(Beginning of The records)

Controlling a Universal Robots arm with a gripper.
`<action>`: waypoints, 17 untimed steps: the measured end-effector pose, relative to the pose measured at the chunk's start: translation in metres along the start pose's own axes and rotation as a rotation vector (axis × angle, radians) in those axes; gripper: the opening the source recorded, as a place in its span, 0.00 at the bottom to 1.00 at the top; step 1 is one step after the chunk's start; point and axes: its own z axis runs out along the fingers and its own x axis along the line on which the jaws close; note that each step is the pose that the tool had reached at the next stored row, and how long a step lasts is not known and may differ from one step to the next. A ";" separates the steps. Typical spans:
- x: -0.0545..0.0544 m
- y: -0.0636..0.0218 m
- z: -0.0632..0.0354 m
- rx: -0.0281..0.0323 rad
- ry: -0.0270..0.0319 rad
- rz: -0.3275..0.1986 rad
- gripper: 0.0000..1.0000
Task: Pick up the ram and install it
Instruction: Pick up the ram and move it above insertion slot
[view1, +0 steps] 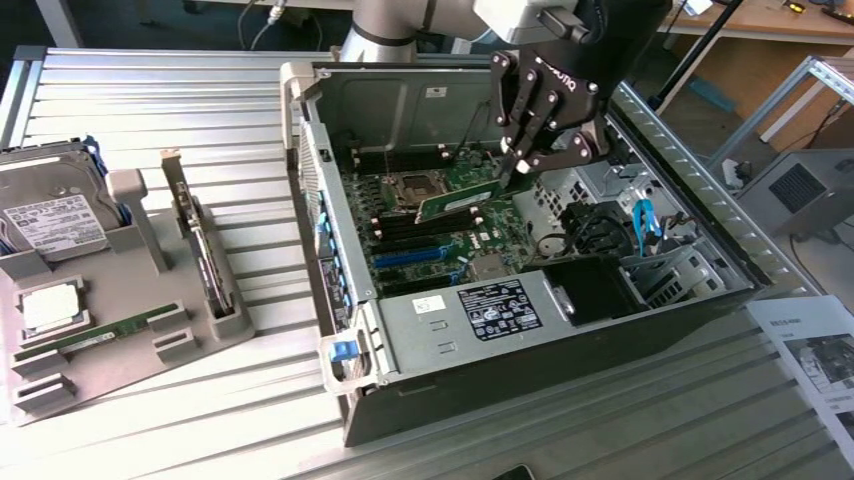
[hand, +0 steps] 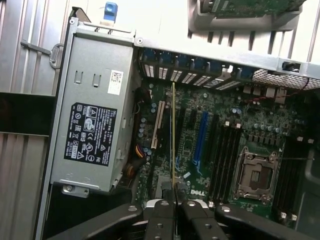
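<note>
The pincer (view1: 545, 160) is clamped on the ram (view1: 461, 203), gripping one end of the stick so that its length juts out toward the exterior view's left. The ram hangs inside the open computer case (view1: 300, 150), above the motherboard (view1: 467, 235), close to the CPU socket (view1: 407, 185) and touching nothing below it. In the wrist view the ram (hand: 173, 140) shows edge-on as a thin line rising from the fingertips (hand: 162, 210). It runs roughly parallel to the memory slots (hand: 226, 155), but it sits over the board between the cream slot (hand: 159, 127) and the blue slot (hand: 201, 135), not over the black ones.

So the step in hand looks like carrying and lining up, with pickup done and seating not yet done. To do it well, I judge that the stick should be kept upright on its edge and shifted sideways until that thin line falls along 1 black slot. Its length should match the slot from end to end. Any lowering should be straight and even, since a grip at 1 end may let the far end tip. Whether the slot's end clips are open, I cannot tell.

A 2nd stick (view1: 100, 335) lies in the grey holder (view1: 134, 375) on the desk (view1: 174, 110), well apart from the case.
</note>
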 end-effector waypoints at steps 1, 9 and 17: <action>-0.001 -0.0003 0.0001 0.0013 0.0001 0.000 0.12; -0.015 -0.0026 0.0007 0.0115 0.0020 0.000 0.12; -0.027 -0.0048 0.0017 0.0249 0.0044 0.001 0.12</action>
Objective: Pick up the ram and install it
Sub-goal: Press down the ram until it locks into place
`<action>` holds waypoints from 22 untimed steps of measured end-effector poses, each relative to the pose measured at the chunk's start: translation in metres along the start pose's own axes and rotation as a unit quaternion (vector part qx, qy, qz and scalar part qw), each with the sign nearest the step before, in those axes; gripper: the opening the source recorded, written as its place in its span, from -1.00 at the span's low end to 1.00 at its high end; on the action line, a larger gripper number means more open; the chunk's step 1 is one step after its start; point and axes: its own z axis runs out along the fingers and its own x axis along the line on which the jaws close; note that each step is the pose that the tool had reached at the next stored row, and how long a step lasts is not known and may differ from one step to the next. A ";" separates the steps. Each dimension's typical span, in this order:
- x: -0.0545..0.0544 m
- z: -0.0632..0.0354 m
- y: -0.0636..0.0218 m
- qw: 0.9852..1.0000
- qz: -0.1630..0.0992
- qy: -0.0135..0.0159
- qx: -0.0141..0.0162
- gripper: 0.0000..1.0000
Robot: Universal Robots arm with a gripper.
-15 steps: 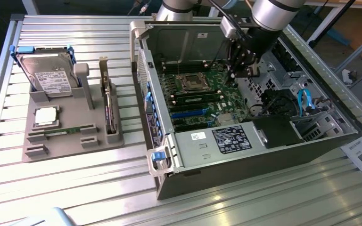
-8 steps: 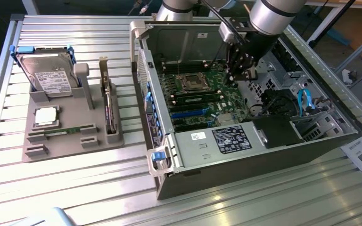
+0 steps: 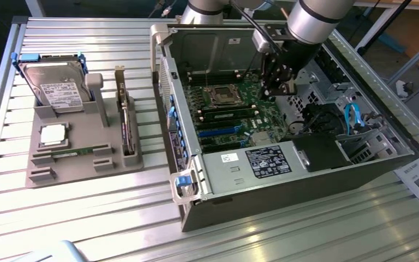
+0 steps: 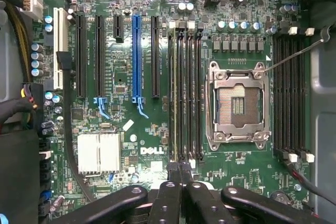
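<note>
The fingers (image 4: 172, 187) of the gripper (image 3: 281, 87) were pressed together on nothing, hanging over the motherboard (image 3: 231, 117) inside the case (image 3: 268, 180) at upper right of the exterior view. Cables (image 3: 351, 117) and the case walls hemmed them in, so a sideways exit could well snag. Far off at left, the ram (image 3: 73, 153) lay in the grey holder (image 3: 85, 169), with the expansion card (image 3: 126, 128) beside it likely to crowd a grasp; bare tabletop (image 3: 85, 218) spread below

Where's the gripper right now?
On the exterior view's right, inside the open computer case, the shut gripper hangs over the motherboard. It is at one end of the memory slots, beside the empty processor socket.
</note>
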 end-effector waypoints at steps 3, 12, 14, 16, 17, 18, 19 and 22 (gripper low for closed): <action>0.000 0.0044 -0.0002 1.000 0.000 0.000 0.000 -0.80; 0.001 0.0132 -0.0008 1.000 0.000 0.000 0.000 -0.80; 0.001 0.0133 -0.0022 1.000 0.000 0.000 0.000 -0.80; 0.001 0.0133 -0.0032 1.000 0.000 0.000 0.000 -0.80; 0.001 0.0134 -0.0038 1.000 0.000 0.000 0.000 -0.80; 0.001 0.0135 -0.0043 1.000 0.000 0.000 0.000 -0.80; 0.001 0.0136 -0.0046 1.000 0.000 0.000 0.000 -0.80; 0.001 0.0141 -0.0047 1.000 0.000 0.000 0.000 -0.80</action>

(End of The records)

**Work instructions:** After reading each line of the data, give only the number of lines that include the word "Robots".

**Answer section:** 2